Orion podszedł do jednej z takich właśnie grupek. Towarzysze przyjęli go z otwartymi ramionami, jak to mówią. Zbliżała się już północ, ale przez doborowe towarzystwo Orion nie chciał iść. Mimo że miał pierwsze ćwiczenia wcześnie rano. Rozmawiali się i śmiali przez całą noc. Wreszcie nad ranem postanowili skończyć te pogaduszki i się rozejść. Młody basior udał się nad ranem do swojego legowiska. Ledwo przymknął oczy, a już usłyszał krzyki Edvina. Ledwo przytomny poddał się morderczemu treningowi, jaki przygotował dla nich ich dowódca. Przez cały boży dzień biegali to po placu to w lesie. Dopiero wieczorem nadeszła chwila, której tak bardzo wyczekiwał. Odpoczynek. Nie spał długo, bo około czterech godzin. To tak jakby wcale nie spał. Na dodatek żaden jego „kolega” z drużyny nie raczył obudzić go na kolację. Pogodzony już z myślą, że dziś będzie raczej głodny poszedł poszukać Edvina. Chciał się dowiedzieć, dlaczego nie jest taki jak przy ich pierwszym spotkaniu. Poszukiwania znajomego spełzły niestety na niczym. Zrezygnowany wilk wrócił do siebie. Długo rozmyślał to o Edvinie, to o Korze, aż wreszcie o swoim dziadku. Minęło już tyle czasu... Dlaczego on wciąż łudził się, że go znajdzie? Bo to jedyna bliska mu osoba? Bzdura. Bo go po prostu kocha? Bez sensu. Przecież kocha, teraz Korę ona też już jest jego rodziną. Czy jest jeszcze sens w szukaniu go? Pewnie dawno już nie żyje. Przecież Orion mógłby spokojnie wrócić po odbytym treningu do jego nowego domu. Do Kory... Jego rozmyślanie przerwały donośny okrzyki innych wilków. Szybko wybiegł na zewnątrz. Większość na szybko sklecionych chatek płonęła. Wielkie zamieszanie dookoła. Ciała na ziemi. Nie zastanawiając się długo Orion, podbiegł do pierwszego lepszego dowódcy i zapytał, o co chodzi. Nie otrzymał odpowiedzi tylko rozkaz.

-Co ty tu jeszcze robisz żołnierzu?! Do rzeki natychmiast!

Młody wilk trochę zmieszany pobiegł, tam gdzie mu rozkazano. Zobaczył jak inni, nabierają wody i biegną gasić ogień. Zaczął robić to samo. Nie nabrał nawet dobrze wody, kiedy usłyszał głośny krzyk jednego z basiorów.

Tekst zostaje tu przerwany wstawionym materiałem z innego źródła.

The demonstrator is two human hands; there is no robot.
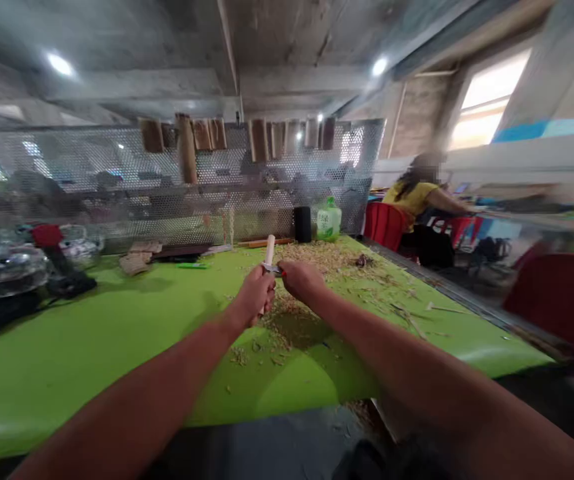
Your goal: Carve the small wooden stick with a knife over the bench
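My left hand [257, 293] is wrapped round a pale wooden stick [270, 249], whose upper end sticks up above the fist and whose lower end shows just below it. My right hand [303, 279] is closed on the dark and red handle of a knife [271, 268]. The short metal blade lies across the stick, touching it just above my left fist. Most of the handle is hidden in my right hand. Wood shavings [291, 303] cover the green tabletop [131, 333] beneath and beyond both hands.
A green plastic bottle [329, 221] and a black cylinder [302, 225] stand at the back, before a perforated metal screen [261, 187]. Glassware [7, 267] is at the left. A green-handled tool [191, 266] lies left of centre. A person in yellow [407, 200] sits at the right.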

-Uciekajcie! Zabójcy! Na drzewach!

Co jacy zabójcy... Nie zdążył, nawet zapytać kogokolwiek kim oni są, bo wszyscy uciekli w popłochu. Orion pobiegł za nimi, był daleko od nich, ale wystarczająco blisko, żeby ich widzieć. Nagle zatrzymał się. Gdy towarzysze będący przed nim już z nadzieją wybiegali z lasu. Zeskoczyły na nich jakieś inne wilki, wbijając im potężne pazury prosto w grzbiety. Orion szybko zrezygnował z pomysłu, jakim była ucieczka z lasu tą drogą. Musiał biec na około. Zajęło mu to dwa razy więcej czasu, ale na szczęście ocalił swoją skórę. W przeciwieństwie do niektórych... Wybiegł na polanę od drugiej strony. Było już po. Wszystko dalej płonęło i pewnie będzie jeszcze płonęło do samego rana. Po krótkiej naradzie i przeliczeniu strat wszyscy dowódcy rozkazali spalić ciała zabitych. Tłumaczyli się tym, że nie ma czasu na kopanie osobnych grobów, a i taki masowy to nie najlepszy pomysł. Rano wyruszyli do najbliższego miasta. Trzeba skontaktować się z innymi i powiedzieć co się stało. Że cały obóz szkoleniowy spłonął i zostało tylko sto pięćdziesiąt wilków. Dobrze poinformują ich, ale co dalej?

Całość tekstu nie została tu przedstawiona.